- **Directions for this task**
Go through the material below, find each line with the word "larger", and copy those lines.

- **Dataset records**
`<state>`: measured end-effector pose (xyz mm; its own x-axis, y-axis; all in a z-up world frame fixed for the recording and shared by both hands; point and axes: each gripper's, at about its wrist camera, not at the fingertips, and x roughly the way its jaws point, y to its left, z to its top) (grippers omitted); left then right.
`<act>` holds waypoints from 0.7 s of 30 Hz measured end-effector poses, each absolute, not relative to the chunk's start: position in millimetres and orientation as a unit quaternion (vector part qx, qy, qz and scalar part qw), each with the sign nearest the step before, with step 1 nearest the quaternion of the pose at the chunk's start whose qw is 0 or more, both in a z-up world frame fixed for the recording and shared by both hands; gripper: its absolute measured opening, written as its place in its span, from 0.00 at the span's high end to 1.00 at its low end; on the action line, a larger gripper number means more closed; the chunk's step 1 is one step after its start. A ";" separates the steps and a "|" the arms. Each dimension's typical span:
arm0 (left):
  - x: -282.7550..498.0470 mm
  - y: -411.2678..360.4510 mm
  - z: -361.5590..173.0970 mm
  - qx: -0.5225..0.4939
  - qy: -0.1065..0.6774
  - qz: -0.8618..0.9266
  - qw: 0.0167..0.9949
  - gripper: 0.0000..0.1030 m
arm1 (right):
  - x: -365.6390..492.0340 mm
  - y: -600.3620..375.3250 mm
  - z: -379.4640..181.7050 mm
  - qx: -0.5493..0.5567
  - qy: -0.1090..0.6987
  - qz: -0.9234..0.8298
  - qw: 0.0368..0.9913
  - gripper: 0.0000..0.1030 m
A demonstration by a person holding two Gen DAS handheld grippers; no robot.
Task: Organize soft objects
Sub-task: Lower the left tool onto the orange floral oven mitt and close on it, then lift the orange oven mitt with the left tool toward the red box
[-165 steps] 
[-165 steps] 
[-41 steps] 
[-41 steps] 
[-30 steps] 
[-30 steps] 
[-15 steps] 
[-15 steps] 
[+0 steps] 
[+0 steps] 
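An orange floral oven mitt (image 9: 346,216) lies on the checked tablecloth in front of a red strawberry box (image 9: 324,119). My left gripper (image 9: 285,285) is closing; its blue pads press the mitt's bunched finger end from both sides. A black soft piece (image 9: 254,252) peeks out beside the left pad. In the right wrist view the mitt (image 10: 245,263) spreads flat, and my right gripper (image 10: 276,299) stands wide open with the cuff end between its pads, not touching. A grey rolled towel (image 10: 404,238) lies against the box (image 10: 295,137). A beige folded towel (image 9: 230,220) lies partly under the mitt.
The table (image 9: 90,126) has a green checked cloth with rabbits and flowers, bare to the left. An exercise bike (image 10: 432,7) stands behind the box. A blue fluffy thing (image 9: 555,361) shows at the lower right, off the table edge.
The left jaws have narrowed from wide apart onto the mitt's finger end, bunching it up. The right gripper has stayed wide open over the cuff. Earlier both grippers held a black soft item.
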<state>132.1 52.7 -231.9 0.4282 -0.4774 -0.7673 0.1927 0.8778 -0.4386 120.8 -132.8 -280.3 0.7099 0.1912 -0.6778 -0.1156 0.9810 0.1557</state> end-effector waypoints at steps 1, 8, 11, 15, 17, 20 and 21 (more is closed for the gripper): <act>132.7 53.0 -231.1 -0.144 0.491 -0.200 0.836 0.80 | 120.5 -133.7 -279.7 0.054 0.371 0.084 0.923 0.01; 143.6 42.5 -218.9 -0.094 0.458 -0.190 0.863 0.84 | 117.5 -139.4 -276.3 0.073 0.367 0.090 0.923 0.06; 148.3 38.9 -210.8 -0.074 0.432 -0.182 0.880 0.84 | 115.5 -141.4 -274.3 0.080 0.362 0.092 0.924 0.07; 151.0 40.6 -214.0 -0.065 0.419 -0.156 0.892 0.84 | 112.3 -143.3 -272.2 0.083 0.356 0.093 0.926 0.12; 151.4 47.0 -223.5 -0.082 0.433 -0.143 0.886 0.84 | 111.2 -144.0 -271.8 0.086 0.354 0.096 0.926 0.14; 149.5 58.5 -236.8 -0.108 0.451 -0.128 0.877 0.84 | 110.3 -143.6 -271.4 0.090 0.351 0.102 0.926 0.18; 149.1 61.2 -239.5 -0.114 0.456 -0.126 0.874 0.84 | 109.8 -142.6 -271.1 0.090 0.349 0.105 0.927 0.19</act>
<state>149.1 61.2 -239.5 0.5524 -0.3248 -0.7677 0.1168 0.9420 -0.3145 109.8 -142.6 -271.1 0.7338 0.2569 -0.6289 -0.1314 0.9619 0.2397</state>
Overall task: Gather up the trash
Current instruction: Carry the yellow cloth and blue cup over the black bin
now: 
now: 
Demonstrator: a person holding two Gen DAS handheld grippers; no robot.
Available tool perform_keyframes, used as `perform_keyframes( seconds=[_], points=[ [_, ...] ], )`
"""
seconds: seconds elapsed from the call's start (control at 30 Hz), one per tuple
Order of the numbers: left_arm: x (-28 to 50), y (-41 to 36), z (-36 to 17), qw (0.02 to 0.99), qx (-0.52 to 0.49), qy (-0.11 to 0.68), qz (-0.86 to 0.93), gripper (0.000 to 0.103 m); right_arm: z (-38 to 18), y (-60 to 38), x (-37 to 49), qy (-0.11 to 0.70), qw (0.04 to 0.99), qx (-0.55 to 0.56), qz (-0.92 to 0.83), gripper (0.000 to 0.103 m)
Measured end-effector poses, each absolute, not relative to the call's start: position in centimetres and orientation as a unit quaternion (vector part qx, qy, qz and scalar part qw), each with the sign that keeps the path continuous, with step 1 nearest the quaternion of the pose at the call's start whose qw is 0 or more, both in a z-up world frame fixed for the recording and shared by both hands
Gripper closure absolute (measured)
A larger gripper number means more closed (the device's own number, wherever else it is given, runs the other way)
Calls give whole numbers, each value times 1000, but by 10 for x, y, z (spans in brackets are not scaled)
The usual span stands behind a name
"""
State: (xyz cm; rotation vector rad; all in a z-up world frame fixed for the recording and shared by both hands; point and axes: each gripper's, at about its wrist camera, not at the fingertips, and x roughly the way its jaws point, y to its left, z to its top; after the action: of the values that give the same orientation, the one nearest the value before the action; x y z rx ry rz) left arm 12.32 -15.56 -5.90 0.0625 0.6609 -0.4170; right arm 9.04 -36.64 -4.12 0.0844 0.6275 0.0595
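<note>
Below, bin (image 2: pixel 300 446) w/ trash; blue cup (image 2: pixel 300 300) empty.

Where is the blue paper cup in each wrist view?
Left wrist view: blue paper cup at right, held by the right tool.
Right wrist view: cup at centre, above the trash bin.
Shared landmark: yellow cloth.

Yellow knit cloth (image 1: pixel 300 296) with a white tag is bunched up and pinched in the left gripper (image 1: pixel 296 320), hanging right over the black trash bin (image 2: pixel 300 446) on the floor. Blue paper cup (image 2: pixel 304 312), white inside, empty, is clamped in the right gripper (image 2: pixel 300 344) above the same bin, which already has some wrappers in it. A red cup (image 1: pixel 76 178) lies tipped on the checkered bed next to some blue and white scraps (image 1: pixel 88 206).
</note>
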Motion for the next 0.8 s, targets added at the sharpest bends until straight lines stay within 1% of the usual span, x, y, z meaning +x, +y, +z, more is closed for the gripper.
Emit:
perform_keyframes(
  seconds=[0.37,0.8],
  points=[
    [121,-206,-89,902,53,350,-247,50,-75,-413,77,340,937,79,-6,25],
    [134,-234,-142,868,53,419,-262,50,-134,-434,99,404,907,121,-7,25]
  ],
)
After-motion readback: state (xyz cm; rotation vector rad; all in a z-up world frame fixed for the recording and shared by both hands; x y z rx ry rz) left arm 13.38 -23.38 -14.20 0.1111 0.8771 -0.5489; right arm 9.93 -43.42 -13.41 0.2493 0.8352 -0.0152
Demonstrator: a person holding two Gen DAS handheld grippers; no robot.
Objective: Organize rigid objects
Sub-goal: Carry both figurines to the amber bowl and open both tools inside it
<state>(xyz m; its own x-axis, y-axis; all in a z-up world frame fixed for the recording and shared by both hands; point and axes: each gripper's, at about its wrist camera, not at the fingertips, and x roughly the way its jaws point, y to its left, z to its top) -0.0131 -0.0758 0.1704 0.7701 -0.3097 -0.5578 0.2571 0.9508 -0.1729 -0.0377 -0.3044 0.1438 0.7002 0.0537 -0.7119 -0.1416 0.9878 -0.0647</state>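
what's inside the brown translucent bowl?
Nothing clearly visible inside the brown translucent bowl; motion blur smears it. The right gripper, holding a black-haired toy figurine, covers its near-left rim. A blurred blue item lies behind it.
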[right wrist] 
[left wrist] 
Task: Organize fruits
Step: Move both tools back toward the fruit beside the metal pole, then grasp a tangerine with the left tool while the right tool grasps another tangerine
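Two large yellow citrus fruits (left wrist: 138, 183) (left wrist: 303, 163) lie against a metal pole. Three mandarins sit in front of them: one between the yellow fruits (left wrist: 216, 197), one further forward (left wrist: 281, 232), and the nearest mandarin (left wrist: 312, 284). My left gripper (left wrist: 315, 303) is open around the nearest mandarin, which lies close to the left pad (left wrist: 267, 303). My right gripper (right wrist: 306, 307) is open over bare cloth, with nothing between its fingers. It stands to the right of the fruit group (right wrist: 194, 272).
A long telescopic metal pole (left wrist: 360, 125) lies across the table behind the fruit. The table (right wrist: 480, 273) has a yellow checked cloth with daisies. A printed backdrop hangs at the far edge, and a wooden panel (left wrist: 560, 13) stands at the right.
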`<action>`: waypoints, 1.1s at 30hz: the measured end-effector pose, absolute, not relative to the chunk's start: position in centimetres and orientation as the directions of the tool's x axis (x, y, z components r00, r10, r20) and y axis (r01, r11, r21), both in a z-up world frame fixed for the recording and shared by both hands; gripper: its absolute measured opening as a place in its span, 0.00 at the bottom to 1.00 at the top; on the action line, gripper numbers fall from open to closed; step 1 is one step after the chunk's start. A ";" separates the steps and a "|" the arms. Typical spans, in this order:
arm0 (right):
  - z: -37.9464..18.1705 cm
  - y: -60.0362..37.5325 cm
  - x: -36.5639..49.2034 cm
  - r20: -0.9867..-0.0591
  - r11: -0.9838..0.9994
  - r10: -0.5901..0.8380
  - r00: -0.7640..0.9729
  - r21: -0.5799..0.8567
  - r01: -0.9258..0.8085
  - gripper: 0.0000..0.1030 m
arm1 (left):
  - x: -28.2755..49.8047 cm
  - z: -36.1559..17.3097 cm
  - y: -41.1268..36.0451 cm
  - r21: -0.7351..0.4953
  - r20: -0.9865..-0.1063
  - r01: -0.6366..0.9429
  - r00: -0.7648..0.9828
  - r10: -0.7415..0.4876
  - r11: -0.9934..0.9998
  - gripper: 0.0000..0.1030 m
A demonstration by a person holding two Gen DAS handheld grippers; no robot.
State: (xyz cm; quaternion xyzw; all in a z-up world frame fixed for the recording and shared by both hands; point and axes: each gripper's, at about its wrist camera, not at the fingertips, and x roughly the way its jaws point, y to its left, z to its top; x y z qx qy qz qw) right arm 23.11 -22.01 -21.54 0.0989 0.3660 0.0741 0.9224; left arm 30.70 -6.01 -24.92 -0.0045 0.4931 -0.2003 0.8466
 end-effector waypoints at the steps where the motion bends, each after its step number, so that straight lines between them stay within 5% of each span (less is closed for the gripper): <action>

- **Task response**
`<act>` holds waypoints from 0.7 s of 30 Hz measured end-effector poses, each absolute, not relative to the chunk's start: position in millimetres and orientation as a unit quaternion (vector part qx, qy, qz and scalar part qw), each with the sign nearest the step before, with step 1 nearest the quaternion of the pose at the chunk's start whose qw is 0 or more, both in a z-up world frame fixed for the recording and shared by both hands; gripper: its absolute measured opening, written as its place in its span, from 0.00 at the span's high end to 1.00 at its low end; on the action line, a larger gripper number means more closed; the chunk's step 1 is one step after its start. A ";" separates the steps and a "|" the arms. Each dimension's typical span:
A larger gripper number means more closed (the device's own number, wherever else it is given, runs the other way)

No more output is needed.